PROBLEM REQUIREMENTS: I'd ask you to write out the lines below exactly, with no images.

GIVEN INFORMATION:
┄┄┄┄┄┄┄┄┄┄┄┄┄┄┄┄┄┄┄┄

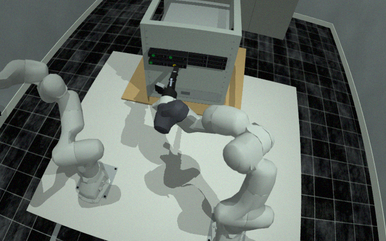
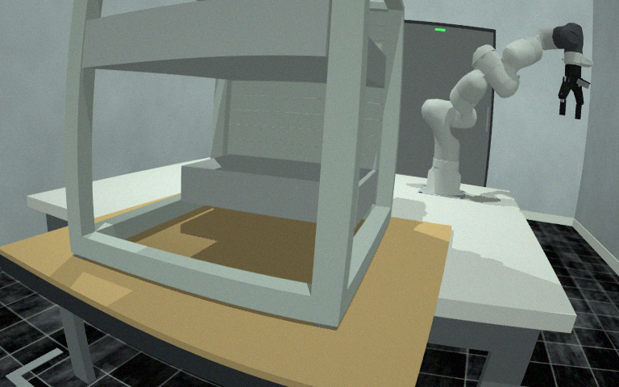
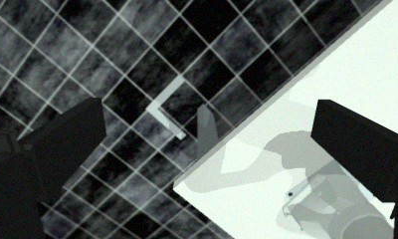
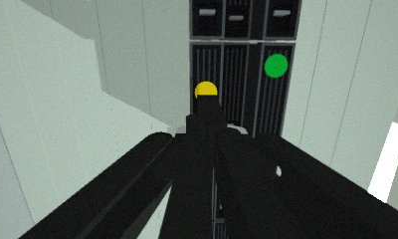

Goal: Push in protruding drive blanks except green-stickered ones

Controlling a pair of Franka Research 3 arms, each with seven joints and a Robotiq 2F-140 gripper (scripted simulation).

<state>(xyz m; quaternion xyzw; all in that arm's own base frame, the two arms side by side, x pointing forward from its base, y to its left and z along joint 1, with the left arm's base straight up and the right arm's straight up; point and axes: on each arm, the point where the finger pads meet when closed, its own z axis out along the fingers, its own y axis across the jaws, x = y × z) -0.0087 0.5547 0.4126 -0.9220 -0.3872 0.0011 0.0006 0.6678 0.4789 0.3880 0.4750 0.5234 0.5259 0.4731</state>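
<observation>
The rack [image 1: 189, 40] [image 2: 333, 143] stands upright. Black drive blanks fill two rows across its front. Green stickers [image 1: 153, 55] [image 1: 170, 57] [image 1: 150, 62] mark blanks in the left half; one green sticker [image 4: 276, 66] shows in the right wrist view. A yellow sticker [image 1: 174, 65] [image 4: 206, 89] marks a lower-row blank. How far each blank sticks out is hard to tell. My right gripper [image 1: 175, 68] [image 4: 206, 111] is shut and empty, its tips at the yellow-stickered blank and partly hiding it; contact is unclear. My left gripper [image 2: 570, 115] [image 3: 209, 118] is open and empty, far from the rack.
The rack stands on a wooden top [image 1: 132, 89] [image 2: 380, 301] beside the white table [image 1: 282, 104] [image 2: 485, 230]. My right arm reaches across in front of the rack. My left arm stands at the table's left side in the top view, its gripper beyond the edge.
</observation>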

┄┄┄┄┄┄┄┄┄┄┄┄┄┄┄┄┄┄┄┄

OUTPUT:
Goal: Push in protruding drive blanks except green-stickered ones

Controlling a pair of Franka Research 3 arms, each with seven joints and a Robotiq 2F-140 gripper (scripted simulation).

<state>(xyz m; quaternion xyzw; all in that arm's own base frame, the two arms side by side, x pointing forward from its base, y to its left and z along joint 1, with the left arm's base straight up and the right arm's straight up; point and axes: on each arm, the point where the finger pads meet when closed, its own z axis out along the fingers, its own y axis across the jaws, x = y × z) -0.0087 0.5547 0.4126 -0.9220 -0.3872 0.0011 0.0006 0.6678 0.4789 0.3880 0.4750 0.5234 0.5259 0.4731</state>
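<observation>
The rack [image 1: 189, 40] [image 2: 333, 143] stands upright. Black drive blanks fill two rows across its front. Green stickers [image 1: 153, 55] [image 1: 170, 57] [image 1: 150, 62] mark blanks in the left half; one green sticker [image 4: 276, 66] shows in the right wrist view. A yellow sticker [image 1: 174, 65] [image 4: 206, 89] marks a lower-row blank. How far each blank sticks out is hard to tell. My right gripper [image 1: 175, 68] [image 4: 206, 111] is shut and empty, its tips at the yellow-stickered blank and partly hiding it; contact is unclear. My left gripper [image 2: 570, 115] [image 3: 209, 118] is open and empty, far from the rack.
The rack stands on a wooden top [image 1: 132, 89] [image 2: 380, 301] beside the white table [image 1: 282, 104] [image 2: 485, 230]. My right arm reaches across in front of the rack. My left arm stands at the table's left side in the top view, its gripper beyond the edge.
</observation>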

There is nothing further in this answer.